Please state the number of lines in the entries below where the word "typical" appears. Include nothing else.

--- Given records Enclosed Below ---

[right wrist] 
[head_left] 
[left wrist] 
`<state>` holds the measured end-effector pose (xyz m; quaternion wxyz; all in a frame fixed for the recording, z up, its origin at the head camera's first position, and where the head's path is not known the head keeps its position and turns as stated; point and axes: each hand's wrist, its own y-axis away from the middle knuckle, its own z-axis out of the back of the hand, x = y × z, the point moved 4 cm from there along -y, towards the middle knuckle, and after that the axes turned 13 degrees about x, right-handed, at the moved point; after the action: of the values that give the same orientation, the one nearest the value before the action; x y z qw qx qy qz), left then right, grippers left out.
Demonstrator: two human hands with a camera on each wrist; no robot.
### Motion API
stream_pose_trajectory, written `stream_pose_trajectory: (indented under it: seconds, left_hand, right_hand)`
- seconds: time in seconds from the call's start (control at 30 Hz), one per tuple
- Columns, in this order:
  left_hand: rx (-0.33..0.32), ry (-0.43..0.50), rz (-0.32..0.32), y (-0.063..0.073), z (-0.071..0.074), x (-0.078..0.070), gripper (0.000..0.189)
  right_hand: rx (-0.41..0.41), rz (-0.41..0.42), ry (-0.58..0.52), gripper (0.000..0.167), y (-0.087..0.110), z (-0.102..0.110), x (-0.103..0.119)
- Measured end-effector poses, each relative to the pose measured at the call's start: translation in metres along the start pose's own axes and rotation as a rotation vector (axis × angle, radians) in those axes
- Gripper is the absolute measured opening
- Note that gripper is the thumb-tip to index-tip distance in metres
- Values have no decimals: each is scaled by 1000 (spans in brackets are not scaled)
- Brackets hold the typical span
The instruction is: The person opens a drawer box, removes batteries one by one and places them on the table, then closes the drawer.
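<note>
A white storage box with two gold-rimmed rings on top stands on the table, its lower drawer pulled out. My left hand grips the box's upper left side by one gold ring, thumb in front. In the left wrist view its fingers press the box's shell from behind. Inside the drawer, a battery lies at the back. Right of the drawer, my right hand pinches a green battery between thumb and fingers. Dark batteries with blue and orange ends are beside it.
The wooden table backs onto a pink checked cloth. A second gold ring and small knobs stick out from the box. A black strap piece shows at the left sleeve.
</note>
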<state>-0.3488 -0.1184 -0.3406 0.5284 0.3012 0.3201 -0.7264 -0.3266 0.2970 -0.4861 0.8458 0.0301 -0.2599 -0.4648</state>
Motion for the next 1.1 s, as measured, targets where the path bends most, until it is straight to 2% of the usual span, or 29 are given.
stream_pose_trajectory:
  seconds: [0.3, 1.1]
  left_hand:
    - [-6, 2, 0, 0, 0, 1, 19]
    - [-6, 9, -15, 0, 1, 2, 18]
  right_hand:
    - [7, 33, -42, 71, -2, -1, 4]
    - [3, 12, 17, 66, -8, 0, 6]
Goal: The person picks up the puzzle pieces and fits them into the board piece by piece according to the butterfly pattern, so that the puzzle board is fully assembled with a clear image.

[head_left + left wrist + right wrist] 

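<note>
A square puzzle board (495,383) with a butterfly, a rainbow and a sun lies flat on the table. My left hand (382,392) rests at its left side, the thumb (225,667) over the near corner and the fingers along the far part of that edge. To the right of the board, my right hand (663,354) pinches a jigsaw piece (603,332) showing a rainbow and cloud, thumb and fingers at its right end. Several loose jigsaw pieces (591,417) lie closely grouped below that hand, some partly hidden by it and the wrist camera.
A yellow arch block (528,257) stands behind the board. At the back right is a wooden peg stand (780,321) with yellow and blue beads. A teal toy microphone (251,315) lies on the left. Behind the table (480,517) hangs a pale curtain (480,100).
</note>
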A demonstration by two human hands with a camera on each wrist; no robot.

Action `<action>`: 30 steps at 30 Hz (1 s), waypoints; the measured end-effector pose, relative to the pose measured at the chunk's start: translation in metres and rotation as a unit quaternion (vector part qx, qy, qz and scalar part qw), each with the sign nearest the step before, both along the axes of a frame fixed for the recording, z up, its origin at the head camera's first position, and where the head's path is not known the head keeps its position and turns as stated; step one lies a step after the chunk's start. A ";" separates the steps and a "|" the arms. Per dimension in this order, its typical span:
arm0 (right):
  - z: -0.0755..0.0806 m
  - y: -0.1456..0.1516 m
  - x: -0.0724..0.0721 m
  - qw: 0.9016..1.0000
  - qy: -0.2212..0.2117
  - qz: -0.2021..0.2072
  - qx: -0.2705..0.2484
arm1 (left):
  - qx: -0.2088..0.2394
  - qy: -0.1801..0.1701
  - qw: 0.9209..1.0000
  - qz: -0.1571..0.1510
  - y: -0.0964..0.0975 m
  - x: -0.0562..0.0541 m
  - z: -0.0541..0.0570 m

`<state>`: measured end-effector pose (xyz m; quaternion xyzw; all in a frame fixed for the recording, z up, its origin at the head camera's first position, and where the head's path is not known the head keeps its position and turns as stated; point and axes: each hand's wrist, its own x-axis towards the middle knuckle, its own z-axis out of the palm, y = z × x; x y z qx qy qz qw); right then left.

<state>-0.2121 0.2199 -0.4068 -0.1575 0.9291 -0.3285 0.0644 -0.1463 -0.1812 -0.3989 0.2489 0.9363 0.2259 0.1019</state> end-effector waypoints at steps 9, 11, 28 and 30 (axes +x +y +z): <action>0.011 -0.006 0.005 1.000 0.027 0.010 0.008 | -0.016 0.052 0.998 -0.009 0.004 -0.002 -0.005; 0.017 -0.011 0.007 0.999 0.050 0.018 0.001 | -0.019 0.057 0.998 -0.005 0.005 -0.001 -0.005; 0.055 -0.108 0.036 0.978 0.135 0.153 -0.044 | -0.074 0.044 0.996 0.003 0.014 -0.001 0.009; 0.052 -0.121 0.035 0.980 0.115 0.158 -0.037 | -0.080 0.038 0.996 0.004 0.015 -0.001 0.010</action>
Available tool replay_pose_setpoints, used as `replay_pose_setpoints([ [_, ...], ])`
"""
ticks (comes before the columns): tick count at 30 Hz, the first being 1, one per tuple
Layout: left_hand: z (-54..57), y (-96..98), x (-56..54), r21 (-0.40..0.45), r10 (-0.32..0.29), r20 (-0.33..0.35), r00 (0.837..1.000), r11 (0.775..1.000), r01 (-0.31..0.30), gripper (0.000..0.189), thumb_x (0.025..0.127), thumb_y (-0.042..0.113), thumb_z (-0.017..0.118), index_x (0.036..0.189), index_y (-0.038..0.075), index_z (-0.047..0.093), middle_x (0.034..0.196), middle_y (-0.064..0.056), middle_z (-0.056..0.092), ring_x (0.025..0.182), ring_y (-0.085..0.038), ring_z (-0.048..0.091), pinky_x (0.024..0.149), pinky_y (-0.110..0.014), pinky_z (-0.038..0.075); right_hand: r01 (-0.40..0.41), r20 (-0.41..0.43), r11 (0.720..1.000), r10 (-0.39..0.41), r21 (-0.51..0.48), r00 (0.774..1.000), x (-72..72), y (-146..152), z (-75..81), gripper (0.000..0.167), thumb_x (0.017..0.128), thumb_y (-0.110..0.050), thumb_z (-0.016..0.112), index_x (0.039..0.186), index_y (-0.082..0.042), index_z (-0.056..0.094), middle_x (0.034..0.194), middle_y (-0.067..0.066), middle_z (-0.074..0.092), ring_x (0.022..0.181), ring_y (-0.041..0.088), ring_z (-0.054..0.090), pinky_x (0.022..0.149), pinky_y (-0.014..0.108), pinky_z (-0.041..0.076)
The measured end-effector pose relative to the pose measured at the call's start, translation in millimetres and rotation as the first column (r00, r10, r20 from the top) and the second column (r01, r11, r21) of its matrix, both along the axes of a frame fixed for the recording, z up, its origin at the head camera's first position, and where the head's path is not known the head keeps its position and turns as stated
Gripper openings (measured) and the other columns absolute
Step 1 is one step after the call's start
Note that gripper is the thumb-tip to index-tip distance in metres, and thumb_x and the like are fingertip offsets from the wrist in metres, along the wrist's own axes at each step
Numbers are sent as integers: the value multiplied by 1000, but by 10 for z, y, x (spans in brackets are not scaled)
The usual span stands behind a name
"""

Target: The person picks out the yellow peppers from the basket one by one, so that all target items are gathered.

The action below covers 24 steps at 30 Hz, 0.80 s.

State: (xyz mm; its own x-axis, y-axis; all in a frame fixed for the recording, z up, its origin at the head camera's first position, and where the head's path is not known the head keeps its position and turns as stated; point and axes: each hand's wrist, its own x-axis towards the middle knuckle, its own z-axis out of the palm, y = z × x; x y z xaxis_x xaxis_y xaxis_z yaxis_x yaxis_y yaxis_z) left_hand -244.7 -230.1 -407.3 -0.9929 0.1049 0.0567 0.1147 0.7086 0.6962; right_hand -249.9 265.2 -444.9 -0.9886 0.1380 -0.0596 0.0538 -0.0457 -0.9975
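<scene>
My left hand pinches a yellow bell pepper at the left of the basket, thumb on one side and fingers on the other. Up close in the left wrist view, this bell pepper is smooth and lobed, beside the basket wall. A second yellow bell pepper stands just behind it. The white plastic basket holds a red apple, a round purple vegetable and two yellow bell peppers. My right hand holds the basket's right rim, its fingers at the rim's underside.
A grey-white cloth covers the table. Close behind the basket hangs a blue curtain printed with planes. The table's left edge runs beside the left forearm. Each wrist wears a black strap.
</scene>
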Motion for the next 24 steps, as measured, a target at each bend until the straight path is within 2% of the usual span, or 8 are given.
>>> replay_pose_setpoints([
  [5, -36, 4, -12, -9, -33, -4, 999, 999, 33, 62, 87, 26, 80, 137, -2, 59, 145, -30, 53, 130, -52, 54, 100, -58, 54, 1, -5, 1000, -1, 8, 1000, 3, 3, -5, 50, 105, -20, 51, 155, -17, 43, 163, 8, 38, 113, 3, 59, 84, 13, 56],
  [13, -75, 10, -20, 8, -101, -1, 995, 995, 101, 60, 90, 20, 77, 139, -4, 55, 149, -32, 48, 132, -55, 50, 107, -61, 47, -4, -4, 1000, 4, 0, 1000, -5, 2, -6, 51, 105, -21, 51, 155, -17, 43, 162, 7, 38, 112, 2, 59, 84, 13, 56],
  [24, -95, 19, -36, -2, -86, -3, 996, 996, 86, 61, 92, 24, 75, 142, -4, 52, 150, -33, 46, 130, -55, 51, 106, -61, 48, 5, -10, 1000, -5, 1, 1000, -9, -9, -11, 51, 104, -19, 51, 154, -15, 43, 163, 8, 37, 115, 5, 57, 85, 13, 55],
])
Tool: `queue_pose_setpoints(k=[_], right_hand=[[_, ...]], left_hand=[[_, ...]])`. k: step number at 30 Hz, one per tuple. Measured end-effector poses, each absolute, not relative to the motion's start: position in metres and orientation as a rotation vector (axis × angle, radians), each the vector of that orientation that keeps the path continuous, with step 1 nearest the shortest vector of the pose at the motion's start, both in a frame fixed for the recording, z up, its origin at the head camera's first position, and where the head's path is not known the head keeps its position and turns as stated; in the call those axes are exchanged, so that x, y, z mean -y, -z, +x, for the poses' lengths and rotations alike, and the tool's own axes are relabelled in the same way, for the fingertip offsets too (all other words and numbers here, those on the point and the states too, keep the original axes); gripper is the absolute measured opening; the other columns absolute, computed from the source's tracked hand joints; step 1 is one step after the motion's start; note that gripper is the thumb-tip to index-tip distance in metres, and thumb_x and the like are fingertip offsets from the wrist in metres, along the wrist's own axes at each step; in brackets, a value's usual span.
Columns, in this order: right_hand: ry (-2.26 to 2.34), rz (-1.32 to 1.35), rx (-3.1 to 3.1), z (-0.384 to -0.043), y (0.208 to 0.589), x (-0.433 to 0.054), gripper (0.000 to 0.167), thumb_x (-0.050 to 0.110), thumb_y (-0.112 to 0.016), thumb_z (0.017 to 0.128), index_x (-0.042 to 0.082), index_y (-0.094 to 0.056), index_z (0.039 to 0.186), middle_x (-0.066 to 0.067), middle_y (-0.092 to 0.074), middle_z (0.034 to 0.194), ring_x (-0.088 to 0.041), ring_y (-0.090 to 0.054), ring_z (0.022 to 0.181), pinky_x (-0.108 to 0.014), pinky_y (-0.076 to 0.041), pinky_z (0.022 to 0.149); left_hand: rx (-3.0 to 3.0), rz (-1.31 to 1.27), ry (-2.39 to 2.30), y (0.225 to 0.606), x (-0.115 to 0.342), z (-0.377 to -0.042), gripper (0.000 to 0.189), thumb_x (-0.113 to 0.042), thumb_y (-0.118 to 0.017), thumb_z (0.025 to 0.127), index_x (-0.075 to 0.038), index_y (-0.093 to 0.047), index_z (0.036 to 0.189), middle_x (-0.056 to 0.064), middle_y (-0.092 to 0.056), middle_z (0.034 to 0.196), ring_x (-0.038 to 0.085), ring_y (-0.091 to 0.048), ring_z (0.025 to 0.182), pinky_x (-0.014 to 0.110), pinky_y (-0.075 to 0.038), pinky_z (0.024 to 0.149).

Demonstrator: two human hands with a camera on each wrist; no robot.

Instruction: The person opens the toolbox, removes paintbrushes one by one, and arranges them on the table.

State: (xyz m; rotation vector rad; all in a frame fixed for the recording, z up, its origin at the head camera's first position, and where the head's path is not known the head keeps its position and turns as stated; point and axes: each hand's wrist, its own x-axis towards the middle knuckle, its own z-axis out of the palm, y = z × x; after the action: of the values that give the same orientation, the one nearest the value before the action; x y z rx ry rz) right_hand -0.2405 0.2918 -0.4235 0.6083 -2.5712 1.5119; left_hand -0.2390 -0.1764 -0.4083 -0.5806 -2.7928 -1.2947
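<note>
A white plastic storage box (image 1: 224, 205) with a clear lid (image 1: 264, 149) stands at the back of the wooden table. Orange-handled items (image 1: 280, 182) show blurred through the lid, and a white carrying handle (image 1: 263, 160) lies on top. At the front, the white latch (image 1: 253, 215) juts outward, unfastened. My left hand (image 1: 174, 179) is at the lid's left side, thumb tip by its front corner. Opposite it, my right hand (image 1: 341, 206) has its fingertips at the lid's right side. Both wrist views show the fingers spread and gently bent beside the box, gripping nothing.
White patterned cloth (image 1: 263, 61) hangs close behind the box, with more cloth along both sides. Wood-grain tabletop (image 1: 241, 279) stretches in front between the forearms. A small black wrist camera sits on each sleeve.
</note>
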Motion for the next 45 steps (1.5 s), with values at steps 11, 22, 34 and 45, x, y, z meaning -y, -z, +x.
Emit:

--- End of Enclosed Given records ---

- [Response for this exercise]
2